In 1948, the Curta was introduced. This was a small, portable, mechanical calculator that was about the size of a pepper grinder. Over time, during the 1950s and 1960s a variety of different brands of mechanical calculators appeared on the market. The first all-electronic desktop calculator was the British ANITA Mk.VII, which used a Nixie tube display and 177 subminiature thyratron tubes. In June 1963, Friden introduced the four-function EC-130. It had an all-transistor design, 13-digit capacity on a 5-inch (130 mm) CRT, and introduced Reverse Polish notation (RPN) to the calculator market at a price of $2200. The EC-132 model added square root and reciprocal functions. In 1965, Wang Laboratories produced the LOCI-2, a 10-digit transistorized desktop calculator that used a Nixie tube display and could compute logarithms.
In the early days of binary vacuum-tube computers, their reliability was poor enough to justify marketing a mechanical octal version ("Binary Octal") of the Marchant desktop calculator. It was intended to check and verify calculation results of such computers.
Advanced Analog Computers
Cambridge differential analyzer, 1938
Before World War II, mechanical and electrical analog computers were considered the "state of the art", and many thought they were the future of computing. Analog computers take advantage of the strong similarities between the mathematics of small-scale properties—the position and motion of wheels or the voltage and current of electronic components—and the mathematics of other physical phenomena, for example, ballistic trajectories, inertia, resonance, energy transfer, momentum, and so forth. They model physical phenomena with electrical voltages and currents as the analog quantities.
Centrally, these analog systems work by creating electrical 'analogs' of other systems, allowing users to predict behavior of the systems of interest by observing the electrical analogs. The most useful of the analogies was the way the small-scale behavior could be represented with integral and differential equations, and could be thus used to solve those equations. An ingenious example of such a machine, using water as the analog quantity, was the water integrator built in 1928; an electrical example is the Mallock machine built in 1941. A planimeter is a device which does integrals, using distance as the analog quantity. Unlike modern digital computers, analog computers are not very flexible, and need to be rewired manually to switch them from working on one problem to another. Analog computers had an advantage over early digital computers in that they could be used to solve complex problems using behavioral analogues while the earliest attempts at digital computers were quite limited.
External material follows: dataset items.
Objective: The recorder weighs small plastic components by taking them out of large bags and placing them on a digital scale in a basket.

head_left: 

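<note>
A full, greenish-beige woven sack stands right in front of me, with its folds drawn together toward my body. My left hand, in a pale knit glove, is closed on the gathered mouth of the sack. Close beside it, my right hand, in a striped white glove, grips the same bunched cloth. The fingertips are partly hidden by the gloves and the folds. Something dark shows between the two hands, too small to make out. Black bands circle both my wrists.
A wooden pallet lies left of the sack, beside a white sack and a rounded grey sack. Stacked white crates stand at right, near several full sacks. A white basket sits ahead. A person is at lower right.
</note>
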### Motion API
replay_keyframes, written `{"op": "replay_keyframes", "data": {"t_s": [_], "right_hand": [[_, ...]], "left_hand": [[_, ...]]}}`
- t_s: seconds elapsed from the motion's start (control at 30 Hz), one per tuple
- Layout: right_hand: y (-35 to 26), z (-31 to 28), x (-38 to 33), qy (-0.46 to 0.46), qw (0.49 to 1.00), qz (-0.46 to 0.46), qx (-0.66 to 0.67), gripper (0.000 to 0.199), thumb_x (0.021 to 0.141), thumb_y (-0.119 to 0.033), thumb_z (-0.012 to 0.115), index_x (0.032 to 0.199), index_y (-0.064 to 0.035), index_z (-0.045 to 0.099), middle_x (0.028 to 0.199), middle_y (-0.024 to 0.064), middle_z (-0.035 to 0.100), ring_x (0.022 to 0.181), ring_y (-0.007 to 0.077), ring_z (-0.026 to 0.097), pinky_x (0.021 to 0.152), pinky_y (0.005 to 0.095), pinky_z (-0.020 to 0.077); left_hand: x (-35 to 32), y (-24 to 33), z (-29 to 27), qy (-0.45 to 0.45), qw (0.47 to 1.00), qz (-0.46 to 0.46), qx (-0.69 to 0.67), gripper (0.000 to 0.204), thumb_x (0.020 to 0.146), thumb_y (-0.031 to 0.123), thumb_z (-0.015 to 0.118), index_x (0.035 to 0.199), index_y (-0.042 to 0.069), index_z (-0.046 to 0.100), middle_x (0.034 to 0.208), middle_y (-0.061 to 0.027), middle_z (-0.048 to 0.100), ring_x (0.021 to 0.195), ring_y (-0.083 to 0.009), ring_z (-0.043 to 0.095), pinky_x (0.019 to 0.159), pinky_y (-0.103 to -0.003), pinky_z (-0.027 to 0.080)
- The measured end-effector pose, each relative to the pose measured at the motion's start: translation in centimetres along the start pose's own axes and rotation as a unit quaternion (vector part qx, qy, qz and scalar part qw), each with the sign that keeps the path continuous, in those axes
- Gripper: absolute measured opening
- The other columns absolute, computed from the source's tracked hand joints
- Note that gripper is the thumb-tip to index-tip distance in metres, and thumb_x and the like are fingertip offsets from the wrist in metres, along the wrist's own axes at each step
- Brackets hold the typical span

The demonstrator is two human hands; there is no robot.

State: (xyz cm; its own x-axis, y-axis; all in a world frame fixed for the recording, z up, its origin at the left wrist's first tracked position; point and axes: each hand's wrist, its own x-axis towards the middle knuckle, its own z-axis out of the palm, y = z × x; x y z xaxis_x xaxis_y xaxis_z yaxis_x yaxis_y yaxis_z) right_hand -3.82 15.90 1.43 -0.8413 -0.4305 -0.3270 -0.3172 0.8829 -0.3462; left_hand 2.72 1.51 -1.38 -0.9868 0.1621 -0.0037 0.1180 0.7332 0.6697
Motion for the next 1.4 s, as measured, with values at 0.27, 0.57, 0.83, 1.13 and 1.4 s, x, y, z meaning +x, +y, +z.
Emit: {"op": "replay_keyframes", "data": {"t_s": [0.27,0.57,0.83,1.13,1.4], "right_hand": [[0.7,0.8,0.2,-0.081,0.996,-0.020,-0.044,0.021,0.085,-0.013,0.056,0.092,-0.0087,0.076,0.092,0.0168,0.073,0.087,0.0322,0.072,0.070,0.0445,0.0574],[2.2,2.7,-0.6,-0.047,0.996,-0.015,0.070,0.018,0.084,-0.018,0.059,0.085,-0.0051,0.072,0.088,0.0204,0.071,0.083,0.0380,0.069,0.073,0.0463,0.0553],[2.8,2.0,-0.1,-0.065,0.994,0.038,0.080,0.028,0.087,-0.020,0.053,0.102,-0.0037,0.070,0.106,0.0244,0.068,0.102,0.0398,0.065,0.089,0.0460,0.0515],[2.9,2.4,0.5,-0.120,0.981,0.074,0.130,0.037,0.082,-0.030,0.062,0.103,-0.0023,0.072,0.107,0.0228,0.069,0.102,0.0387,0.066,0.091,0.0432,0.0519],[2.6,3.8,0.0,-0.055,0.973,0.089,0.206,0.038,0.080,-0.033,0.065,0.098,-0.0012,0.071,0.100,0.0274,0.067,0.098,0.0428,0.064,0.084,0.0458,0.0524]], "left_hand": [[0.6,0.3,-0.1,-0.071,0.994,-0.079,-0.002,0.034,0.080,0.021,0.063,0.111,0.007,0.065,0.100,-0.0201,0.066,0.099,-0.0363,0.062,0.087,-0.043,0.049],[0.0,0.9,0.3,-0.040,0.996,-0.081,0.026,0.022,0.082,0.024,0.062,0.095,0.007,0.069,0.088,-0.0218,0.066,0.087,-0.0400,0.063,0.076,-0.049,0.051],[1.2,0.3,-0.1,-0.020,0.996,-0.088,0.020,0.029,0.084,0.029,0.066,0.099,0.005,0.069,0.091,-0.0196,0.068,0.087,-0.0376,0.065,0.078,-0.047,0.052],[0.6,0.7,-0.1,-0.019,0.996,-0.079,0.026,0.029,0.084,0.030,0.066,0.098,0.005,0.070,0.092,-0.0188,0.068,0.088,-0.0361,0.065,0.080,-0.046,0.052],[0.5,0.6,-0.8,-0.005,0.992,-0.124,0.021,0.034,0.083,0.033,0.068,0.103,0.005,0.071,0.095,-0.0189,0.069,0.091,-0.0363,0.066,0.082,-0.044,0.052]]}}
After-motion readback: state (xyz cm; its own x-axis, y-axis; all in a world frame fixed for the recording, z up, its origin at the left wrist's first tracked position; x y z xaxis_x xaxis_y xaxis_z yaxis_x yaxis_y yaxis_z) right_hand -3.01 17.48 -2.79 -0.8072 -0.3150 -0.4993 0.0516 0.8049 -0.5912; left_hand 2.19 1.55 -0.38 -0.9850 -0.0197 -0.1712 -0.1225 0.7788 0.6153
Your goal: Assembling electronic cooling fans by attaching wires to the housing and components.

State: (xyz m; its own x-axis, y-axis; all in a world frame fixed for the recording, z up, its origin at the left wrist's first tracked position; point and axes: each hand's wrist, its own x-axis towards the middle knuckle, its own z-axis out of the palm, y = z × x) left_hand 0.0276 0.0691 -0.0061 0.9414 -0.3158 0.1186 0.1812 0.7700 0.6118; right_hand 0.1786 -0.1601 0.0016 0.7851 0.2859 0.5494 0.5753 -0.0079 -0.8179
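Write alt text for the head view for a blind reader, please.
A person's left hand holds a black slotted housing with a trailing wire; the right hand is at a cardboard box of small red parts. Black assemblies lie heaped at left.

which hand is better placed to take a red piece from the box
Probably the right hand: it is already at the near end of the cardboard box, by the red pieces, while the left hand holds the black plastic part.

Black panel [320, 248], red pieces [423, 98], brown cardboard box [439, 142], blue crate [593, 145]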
Some of the most widely deployed analog computers included devices for aiming weapons, such as the Norden bombsight, and fire-control systems, such as Arthur Pollen's Argo system for naval vessels. Some stayed in use for decades after World War II; the Mark I Fire Control Computer was deployed by the United States Navy on a variety of ships from destroyers to battleships. Other analog computers included the Heathkit EC-1, and the hydraulic MONIAC Computer which modeled econometric flows.
The art of mechanical analog computing reached its zenith with the differential analyzer, built by H. L. Hazen and Vannevar Bush at MIT starting in 1927, which in turn built on the mechanical integrators invented in 1876 by James Thomson and the torque amplifiers invented by H. W. Nieman. A dozen of these devices were built before their obsolescence was obvious; the most powerful was constructed at the University of Pennsylvania's Moore School of Electrical Engineering, where the ENIAC was built. Digital electronic computers like the ENIAC spelled the end for most analog computing machines, but hybrid analog computers, controlled by digital electronics, remained in substantial use into the 1950s and 1960s, and later in some specialized applications.